AIM OF THE TASK - Each line of the data should be repeated precisely.

PROVIDED DATA -
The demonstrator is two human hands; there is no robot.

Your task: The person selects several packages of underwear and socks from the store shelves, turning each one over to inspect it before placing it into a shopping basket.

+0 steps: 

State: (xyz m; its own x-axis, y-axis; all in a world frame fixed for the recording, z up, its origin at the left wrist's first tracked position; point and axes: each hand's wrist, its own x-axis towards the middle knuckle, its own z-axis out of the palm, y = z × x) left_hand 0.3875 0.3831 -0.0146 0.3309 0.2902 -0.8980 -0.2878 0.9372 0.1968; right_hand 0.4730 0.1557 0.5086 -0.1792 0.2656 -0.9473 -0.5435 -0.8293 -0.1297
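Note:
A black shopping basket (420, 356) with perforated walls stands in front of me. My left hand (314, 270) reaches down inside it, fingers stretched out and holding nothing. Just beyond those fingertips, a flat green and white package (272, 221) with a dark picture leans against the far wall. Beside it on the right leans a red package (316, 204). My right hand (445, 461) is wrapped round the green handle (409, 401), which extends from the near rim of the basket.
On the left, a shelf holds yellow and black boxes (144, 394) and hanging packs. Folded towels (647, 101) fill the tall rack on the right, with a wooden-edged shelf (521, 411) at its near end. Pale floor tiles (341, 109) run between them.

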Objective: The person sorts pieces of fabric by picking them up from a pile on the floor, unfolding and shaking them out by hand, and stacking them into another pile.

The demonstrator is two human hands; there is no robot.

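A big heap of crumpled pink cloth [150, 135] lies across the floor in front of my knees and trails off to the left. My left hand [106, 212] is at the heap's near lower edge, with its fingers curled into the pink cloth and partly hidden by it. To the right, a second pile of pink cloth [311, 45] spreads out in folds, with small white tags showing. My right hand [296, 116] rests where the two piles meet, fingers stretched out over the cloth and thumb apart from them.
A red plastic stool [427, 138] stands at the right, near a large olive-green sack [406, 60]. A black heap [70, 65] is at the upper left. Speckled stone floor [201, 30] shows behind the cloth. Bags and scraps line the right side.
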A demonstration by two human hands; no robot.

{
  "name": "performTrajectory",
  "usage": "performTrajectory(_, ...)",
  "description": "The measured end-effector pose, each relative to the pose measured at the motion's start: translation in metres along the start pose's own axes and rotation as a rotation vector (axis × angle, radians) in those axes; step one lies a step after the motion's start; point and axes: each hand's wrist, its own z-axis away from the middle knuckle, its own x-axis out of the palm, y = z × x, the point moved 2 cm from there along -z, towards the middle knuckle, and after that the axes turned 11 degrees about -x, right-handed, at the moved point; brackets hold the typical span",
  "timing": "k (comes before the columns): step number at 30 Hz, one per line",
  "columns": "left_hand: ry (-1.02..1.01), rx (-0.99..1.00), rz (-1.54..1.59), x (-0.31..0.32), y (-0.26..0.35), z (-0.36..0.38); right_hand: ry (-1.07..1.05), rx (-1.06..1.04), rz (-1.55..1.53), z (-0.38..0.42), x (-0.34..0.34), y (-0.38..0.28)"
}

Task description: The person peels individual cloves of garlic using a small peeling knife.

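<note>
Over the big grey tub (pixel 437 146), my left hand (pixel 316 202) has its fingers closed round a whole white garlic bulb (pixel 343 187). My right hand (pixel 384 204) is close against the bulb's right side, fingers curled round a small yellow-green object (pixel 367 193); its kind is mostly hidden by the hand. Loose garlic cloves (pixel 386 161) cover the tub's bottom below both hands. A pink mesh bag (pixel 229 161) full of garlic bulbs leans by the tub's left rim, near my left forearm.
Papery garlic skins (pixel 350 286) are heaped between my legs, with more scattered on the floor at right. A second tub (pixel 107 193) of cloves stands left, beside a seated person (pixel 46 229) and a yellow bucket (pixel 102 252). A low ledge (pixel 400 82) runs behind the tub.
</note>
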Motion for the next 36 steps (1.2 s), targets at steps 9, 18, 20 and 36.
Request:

TASK RESPONSE -
The demonstrator is two human hands; there is no robot.

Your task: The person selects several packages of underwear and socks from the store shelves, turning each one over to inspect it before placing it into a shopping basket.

+0 steps: 

State: (xyz m; its own x-axis, y-axis; all in a world frame fixed for the recording, z up, its origin at the left wrist's first tracked position; point and axes: each hand's wrist, its own x-axis towards the middle knuckle, its own z-axis out of the palm, y = z × x) left_hand 0.3875 0.3831 -0.0146 0.3309 0.2902 -0.8980 -0.2878 0.9372 0.1968; right_hand 0.4730 0.1557 0.5086 -0.1792 0.2656 -0.9473 -0.5435 -0.8293 -0.1297
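Note:
A black shopping basket (420, 356) with perforated walls stands in front of me. My left hand (314, 270) reaches down inside it, fingers stretched out and holding nothing. Just beyond those fingertips, a flat green and white package (272, 221) with a dark picture leans against the far wall. Beside it on the right leans a red package (316, 204). My right hand (445, 461) is wrapped round the green handle (409, 401), which extends from the near rim of the basket.
On the left, a shelf holds yellow and black boxes (144, 394) and hanging packs. Folded towels (647, 101) fill the tall rack on the right, with a wooden-edged shelf (521, 411) at its near end. Pale floor tiles (341, 109) run between them.
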
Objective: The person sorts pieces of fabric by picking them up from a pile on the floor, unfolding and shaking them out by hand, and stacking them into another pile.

The demonstrator is two human hands; there is no robot.

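A big heap of crumpled pink cloth [150, 135] lies across the floor in front of my knees and trails off to the left. My left hand [106, 212] is at the heap's near lower edge, with its fingers curled into the pink cloth and partly hidden by it. To the right, a second pile of pink cloth [311, 45] spreads out in folds, with small white tags showing. My right hand [296, 116] rests where the two piles meet, fingers stretched out over the cloth and thumb apart from them.
A red plastic stool [427, 138] stands at the right, near a large olive-green sack [406, 60]. A black heap [70, 65] is at the upper left. Speckled stone floor [201, 30] shows behind the cloth. Bags and scraps line the right side.
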A demonstration by two human hands; no robot.

{
  "name": "performTrajectory",
  "usage": "performTrajectory(_, ...)",
  "description": "The measured end-effector pose, each relative to the pose measured at the motion's start: translation in metres along the start pose's own axes and rotation as a rotation vector (axis × angle, radians) in those axes; step one lies a step after the motion's start; point and axes: each hand's wrist, its own z-axis away from the middle knuckle, its own x-axis out of the palm, y = z × x, the point moved 2 cm from there along -z, towards the middle knuckle, and after that the axes turned 11 degrees about -x, right-handed, at the moved point; brackets hold the typical span",
  "timing": "k (comes before the columns): step number at 30 Hz, one per line",
  "columns": "left_hand: ry (-1.02..1.01), rx (-0.99..1.00), rz (-1.54..1.59), x (-0.31..0.32), y (-0.26..0.35), z (-0.36..0.38); right_hand: ry (-1.07..1.05), rx (-1.06..1.04), rz (-1.55..1.53), z (-0.38..0.42), x (-0.34..0.34), y (-0.38..0.28)"
}

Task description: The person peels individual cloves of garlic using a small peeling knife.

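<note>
Over the big grey tub (pixel 437 146), my left hand (pixel 316 202) has its fingers closed round a whole white garlic bulb (pixel 343 187). My right hand (pixel 384 204) is close against the bulb's right side, fingers curled round a small yellow-green object (pixel 367 193); its kind is mostly hidden by the hand. Loose garlic cloves (pixel 386 161) cover the tub's bottom below both hands. A pink mesh bag (pixel 229 161) full of garlic bulbs leans by the tub's left rim, near my left forearm.
Papery garlic skins (pixel 350 286) are heaped between my legs, with more scattered on the floor at right. A second tub (pixel 107 193) of cloves stands left, beside a seated person (pixel 46 229) and a yellow bucket (pixel 102 252). A low ledge (pixel 400 82) runs behind the tub.
</note>
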Motion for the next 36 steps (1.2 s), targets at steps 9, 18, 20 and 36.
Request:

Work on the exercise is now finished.